After visiting Cliff Creek, we stopped to re-measure the state height record pitch pine, and the tallest Virginia pine ENTS has on record. In March 2005, Will Blozan first spotted the trees, which grow in Georgia’s northeastern corner only a few yards from Warwoman Road. Slightly above a sheltered section of Morsingills Creek, the pines grow in association with rhododendron, a few white pines, and an unremarkable forest of mixed hardwoods.

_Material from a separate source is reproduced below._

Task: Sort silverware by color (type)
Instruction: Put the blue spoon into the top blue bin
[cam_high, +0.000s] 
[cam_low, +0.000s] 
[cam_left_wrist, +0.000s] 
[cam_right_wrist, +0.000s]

The Virginia pine showed little growth; due to a different positioning of mid-slope ground level, the 5’0.5” circumference is smaller than previously recorded, though for Virginia pine an unusual abundance of lichens on the trunk also seems to suggest slow expansion, and the height has increased only 0.4’ to 122.3’. Contrastingly, a good view of the pitch pine’s crown revealed that tree to stand six feet taller than previously measured, now an ENTS record 142.3’. Similarly, the circumference appears to have grown from 7’7” to 8’0”. An adjacent, tall looking shortleaf pine, supported by a 5’10” cbh trunk, likewise claims a state height record at 138.7’.
The three pines grow in a line less than 75’ long. What makes this little patch of land such exceptional habitat is unclear, but the surrounding Chattooga River also supports the tallest known shortleaf and table mountain pines as well as the second tallest known white pine. The pines benefit from extra light due to the proximity of the road, but that explanation seems insufficient given the lack of similar clusters along other local roads.